Task objective. A single number is required: how many lines of the listing below include the word "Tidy".

═════ Dataset content ═════

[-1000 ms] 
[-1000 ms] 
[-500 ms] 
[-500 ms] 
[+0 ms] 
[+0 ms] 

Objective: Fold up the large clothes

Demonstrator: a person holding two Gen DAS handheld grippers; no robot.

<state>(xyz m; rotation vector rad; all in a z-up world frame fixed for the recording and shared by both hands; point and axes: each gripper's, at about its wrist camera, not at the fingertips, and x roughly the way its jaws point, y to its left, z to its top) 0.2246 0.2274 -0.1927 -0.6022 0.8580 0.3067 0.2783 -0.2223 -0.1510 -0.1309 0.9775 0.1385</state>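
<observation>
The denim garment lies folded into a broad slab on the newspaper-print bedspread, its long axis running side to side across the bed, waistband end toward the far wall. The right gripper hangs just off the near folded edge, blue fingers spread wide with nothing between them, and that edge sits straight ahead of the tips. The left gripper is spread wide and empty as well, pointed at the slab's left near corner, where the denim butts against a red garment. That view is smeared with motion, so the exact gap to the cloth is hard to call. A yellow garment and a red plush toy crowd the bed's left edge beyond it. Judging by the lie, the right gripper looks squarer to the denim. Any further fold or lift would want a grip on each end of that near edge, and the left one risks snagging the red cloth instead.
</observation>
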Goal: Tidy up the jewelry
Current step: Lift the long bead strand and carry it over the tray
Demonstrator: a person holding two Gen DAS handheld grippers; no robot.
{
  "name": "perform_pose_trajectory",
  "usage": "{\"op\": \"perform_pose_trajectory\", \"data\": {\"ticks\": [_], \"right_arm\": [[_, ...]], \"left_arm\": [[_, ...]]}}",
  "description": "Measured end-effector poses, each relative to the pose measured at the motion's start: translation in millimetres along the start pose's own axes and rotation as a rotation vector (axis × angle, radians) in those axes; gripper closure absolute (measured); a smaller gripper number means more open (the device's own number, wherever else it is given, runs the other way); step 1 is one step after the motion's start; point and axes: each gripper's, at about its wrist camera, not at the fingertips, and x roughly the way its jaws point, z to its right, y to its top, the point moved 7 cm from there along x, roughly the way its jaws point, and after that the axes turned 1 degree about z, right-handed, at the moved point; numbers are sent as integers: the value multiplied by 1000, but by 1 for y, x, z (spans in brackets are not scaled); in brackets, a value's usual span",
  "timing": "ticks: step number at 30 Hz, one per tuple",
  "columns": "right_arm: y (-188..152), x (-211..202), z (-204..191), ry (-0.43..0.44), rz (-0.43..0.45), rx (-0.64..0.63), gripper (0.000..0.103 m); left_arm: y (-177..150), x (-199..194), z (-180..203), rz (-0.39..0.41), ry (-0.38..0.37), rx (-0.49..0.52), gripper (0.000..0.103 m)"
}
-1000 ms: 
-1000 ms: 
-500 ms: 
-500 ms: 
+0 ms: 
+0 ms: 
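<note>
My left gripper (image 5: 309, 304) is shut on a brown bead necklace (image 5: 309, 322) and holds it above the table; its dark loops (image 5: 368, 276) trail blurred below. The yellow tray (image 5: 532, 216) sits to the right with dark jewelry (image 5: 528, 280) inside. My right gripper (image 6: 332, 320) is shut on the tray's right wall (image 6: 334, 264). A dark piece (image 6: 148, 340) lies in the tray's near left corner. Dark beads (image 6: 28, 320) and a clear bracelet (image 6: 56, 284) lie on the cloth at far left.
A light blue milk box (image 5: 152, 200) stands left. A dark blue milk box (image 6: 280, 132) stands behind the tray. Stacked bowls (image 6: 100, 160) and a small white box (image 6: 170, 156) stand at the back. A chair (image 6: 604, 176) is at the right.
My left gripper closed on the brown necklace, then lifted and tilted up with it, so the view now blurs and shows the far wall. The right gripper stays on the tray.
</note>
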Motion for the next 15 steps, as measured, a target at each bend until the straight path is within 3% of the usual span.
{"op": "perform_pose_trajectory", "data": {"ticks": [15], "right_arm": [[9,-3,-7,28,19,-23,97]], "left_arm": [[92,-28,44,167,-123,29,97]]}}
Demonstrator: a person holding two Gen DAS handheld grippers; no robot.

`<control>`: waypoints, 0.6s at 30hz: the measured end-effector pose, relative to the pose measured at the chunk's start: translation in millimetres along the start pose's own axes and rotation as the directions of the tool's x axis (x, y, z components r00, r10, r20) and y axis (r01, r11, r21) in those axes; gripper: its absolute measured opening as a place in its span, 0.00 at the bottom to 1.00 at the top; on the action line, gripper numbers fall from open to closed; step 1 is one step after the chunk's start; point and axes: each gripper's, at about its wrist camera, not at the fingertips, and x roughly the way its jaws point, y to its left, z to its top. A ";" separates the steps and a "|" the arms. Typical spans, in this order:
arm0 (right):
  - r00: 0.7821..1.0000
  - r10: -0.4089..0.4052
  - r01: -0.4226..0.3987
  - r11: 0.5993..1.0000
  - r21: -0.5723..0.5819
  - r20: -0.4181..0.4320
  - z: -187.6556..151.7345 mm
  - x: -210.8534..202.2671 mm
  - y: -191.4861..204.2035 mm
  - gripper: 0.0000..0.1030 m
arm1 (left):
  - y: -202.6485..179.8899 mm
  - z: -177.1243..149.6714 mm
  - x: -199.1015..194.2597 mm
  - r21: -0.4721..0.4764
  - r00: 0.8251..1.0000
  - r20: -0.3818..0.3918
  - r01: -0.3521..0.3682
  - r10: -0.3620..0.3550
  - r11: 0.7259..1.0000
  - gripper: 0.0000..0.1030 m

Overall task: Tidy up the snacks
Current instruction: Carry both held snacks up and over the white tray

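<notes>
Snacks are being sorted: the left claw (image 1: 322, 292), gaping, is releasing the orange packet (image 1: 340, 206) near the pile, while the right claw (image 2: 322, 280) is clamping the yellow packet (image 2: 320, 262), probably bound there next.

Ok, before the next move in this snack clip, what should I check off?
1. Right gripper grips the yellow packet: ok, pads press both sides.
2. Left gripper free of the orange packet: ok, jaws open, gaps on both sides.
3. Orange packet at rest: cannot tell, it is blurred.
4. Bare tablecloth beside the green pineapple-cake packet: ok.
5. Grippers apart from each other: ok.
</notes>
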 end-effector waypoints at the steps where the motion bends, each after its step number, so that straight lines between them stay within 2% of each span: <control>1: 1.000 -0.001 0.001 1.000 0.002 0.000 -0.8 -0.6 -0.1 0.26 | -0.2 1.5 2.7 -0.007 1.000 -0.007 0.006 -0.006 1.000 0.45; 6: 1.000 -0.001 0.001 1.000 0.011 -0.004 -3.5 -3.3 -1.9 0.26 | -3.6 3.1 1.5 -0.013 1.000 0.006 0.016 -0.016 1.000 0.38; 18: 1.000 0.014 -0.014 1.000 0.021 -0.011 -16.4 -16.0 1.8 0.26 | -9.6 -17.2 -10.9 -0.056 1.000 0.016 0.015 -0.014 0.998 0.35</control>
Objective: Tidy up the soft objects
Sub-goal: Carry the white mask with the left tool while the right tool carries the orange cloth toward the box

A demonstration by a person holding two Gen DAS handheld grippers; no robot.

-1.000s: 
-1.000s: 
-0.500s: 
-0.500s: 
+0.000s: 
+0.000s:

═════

Written response. 3